§ **What you have to do**
Where a line below carries the word "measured", include it in the count, then give the count alone.

[Items from a dataset]
_____

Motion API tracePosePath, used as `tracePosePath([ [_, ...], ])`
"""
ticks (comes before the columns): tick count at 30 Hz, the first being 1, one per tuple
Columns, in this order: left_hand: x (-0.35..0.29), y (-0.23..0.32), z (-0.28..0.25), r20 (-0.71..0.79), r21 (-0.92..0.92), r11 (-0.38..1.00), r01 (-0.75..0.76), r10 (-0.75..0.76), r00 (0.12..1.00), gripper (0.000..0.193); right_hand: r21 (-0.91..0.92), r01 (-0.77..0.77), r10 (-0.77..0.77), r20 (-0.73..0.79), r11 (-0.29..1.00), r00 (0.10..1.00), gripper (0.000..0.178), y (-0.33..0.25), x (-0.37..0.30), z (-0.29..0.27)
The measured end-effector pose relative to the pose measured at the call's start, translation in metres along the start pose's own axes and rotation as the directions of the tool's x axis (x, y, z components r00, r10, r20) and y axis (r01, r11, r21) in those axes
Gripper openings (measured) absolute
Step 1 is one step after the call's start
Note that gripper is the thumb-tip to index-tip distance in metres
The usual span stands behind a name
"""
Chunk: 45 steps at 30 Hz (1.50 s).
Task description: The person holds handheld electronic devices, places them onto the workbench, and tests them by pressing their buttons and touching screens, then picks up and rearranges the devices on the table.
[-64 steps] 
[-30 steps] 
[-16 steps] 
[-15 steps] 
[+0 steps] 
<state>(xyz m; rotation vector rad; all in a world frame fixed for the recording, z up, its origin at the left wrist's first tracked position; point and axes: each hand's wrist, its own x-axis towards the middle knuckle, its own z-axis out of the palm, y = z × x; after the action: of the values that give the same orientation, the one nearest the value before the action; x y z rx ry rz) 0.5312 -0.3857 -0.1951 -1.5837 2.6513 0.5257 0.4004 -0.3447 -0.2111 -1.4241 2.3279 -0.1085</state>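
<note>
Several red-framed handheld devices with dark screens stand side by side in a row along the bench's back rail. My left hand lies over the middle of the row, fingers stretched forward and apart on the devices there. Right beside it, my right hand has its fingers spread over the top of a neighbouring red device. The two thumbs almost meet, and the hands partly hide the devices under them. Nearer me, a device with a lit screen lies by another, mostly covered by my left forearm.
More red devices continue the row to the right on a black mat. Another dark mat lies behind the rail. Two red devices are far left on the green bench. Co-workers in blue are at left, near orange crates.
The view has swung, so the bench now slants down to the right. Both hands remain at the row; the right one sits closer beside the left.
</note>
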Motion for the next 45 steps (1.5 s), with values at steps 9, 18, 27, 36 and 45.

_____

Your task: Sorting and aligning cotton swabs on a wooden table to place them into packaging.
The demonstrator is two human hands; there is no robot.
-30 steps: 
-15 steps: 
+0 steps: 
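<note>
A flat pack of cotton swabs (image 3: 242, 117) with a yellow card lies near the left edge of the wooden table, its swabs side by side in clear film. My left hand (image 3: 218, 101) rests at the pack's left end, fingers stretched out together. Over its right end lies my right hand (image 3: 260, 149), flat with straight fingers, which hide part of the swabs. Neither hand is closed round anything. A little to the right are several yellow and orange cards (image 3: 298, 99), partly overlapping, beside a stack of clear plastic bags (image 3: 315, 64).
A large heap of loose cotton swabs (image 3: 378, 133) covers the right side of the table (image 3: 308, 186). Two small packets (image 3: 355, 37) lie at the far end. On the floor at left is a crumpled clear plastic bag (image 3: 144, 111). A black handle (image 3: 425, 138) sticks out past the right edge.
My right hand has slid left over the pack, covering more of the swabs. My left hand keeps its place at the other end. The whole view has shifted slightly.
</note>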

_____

§ **Task answer**
2